### Task
Wherever a line in the material contains the word "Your", copy that line.
(Beginning of Data for review)
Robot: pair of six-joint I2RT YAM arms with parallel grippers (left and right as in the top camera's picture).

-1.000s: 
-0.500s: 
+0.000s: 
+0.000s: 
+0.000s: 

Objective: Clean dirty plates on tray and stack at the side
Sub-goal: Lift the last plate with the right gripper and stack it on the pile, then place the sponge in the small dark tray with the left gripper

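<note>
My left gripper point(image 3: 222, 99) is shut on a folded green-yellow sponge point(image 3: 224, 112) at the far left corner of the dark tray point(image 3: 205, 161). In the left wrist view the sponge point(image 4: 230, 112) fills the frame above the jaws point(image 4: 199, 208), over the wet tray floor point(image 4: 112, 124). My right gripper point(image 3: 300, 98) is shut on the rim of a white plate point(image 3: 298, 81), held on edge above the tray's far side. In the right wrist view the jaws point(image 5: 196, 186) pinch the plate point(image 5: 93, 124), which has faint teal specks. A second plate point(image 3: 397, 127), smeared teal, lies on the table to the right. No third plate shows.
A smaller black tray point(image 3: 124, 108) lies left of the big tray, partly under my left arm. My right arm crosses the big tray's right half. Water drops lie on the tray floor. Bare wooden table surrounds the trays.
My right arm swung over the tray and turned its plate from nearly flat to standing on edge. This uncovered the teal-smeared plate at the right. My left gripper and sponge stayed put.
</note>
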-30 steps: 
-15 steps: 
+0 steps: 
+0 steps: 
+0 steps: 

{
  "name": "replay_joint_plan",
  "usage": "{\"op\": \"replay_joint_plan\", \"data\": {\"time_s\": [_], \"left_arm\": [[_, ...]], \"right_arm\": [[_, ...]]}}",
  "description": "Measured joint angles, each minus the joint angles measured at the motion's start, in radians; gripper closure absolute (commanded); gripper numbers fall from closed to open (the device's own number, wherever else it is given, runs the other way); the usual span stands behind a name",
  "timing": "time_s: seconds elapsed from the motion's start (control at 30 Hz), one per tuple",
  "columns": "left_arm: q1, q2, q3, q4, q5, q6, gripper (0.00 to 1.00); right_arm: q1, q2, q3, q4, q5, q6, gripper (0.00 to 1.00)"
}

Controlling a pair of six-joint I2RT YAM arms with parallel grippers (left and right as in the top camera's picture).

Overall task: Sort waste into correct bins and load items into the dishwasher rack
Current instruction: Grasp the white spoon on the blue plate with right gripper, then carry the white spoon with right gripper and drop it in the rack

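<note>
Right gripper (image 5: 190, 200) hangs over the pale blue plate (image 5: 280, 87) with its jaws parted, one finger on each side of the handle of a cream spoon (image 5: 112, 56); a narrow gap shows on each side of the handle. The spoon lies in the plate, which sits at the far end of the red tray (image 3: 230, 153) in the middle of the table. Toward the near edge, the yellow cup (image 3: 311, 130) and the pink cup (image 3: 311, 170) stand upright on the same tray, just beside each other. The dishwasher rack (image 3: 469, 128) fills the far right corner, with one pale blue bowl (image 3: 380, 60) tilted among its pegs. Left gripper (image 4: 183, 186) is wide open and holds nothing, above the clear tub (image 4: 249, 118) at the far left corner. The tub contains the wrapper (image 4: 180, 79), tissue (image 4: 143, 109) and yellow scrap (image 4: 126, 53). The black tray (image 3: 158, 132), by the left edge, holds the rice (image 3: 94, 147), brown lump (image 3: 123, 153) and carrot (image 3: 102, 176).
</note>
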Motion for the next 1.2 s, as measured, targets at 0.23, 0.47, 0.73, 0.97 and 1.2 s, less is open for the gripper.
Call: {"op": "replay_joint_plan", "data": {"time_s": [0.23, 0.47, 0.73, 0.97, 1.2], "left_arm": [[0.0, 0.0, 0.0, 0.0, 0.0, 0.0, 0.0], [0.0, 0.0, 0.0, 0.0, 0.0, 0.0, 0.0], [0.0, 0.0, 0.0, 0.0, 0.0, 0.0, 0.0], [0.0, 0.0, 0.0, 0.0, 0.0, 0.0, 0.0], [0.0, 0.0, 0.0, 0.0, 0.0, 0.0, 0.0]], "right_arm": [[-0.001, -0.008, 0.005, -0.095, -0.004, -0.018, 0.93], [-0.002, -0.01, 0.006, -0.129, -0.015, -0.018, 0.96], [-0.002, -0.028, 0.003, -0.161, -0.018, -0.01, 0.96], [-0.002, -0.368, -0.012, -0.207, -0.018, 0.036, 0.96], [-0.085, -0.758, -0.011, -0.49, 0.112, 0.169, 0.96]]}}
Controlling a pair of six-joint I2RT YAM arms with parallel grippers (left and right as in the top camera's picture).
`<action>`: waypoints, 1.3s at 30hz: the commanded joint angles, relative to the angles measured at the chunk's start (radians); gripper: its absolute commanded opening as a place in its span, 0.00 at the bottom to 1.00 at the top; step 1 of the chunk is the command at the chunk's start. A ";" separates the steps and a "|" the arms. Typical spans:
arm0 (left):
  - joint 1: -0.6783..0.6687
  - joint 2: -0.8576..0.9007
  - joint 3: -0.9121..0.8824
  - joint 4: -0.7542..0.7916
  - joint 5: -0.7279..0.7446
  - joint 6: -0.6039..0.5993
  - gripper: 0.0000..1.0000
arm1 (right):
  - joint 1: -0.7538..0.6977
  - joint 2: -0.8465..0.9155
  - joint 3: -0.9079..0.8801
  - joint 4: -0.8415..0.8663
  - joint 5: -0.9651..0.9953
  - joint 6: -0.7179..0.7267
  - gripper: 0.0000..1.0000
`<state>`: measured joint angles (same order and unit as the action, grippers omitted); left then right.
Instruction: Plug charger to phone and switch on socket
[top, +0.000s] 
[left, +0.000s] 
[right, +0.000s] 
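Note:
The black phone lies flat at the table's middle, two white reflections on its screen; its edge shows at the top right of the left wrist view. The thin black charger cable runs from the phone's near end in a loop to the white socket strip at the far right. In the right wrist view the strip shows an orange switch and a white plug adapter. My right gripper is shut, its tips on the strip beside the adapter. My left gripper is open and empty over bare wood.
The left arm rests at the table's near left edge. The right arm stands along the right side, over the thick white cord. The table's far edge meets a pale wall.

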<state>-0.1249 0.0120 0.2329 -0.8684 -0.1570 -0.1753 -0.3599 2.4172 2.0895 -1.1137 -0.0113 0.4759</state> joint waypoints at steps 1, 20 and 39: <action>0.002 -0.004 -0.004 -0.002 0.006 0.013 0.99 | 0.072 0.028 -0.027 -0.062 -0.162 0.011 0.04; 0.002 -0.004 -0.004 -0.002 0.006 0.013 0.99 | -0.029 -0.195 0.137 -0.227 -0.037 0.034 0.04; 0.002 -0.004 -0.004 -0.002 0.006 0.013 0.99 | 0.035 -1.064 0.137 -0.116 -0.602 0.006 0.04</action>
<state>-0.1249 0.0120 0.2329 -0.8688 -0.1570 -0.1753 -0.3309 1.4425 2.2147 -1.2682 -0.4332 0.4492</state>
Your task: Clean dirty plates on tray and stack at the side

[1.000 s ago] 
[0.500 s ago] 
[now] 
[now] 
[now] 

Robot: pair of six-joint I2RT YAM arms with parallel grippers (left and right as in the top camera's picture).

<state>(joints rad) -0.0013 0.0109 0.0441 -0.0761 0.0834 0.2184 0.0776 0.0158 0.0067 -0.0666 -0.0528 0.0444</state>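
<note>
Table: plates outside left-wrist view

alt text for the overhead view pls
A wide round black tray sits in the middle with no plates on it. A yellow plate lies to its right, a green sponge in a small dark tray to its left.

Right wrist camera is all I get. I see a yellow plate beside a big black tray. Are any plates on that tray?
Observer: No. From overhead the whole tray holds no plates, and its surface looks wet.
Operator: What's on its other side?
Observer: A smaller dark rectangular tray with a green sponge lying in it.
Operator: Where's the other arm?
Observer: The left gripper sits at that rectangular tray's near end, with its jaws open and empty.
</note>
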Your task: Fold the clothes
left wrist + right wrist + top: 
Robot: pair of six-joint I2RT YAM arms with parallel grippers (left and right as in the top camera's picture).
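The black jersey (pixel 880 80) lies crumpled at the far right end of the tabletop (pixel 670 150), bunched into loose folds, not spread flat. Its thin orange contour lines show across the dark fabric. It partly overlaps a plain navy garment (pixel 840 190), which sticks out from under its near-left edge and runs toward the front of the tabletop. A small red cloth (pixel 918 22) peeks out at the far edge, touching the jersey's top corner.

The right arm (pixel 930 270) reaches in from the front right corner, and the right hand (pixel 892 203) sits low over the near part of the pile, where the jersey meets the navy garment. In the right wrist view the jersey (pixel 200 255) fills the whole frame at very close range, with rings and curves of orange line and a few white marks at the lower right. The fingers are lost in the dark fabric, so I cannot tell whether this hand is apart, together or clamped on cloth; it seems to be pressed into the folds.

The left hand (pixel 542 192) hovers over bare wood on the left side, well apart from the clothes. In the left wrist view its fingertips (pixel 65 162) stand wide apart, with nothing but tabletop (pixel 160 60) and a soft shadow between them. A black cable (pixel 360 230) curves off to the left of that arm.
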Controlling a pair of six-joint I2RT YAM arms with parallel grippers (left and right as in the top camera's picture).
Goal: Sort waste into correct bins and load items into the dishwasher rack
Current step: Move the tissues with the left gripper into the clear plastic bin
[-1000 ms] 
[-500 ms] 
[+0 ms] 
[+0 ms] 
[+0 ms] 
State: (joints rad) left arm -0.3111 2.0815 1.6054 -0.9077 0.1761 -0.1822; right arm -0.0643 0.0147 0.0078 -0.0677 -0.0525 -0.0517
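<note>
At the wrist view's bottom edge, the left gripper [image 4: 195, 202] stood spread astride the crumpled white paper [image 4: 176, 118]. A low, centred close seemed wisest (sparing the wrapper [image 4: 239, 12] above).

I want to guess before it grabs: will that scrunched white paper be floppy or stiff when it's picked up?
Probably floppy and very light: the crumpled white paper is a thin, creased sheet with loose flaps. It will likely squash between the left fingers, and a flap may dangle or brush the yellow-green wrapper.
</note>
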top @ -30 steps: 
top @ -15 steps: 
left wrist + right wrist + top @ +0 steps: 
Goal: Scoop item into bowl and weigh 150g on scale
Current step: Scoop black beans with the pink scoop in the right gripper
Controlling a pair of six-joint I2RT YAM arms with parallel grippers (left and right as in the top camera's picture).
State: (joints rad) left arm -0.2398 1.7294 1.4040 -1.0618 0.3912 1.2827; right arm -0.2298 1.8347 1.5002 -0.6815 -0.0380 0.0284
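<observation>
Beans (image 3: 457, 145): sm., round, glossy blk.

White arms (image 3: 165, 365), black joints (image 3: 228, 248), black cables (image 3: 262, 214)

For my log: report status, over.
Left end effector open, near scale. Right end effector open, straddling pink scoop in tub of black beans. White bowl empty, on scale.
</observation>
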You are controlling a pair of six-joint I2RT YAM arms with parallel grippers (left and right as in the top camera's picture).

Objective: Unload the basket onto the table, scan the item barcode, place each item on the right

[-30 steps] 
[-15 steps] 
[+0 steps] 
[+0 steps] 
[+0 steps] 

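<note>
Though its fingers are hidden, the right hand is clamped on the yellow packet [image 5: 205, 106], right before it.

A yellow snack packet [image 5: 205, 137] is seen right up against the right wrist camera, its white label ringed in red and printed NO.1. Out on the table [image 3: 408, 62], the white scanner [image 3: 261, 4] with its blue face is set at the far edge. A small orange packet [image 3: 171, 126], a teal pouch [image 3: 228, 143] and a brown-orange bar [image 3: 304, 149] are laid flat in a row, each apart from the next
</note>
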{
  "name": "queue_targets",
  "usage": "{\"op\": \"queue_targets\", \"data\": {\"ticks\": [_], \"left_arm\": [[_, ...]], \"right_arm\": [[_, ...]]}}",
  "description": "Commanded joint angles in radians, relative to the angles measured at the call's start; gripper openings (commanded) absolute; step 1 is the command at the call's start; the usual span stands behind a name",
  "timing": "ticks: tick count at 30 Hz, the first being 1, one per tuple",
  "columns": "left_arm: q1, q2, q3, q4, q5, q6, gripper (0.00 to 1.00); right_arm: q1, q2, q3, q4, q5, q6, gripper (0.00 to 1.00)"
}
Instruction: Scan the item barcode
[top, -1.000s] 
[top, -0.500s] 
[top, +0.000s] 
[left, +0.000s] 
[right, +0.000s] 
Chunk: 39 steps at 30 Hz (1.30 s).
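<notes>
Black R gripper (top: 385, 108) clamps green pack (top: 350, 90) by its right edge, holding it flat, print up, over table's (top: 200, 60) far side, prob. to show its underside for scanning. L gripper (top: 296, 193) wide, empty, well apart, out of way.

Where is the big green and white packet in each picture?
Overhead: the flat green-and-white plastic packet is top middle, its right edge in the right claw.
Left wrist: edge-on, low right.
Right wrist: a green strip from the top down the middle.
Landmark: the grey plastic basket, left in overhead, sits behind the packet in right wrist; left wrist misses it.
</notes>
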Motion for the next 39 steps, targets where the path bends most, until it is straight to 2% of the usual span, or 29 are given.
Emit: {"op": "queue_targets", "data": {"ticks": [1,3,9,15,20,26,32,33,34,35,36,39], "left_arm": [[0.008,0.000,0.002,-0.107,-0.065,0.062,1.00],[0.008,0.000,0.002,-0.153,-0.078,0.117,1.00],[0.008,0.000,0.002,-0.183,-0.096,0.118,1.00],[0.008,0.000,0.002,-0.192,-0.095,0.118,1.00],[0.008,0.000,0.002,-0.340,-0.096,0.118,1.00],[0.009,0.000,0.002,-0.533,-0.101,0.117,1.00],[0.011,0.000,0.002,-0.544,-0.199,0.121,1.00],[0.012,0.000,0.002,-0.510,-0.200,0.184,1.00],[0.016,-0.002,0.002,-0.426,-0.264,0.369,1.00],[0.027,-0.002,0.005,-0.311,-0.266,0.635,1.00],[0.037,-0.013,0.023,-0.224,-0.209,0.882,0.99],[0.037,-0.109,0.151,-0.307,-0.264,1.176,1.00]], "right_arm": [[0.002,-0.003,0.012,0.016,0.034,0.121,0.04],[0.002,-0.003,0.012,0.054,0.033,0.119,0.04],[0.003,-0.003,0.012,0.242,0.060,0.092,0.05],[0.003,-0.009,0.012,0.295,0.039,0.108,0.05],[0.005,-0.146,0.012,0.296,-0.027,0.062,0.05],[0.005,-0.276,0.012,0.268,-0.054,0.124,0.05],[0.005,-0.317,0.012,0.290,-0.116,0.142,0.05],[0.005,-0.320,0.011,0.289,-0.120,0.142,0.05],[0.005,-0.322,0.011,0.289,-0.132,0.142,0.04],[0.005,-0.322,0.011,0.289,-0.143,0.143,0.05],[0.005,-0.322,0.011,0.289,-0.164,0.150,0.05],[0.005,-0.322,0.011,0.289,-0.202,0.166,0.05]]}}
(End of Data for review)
### Result for this task
Your task: Clean dirty plates on tray and stack at the side
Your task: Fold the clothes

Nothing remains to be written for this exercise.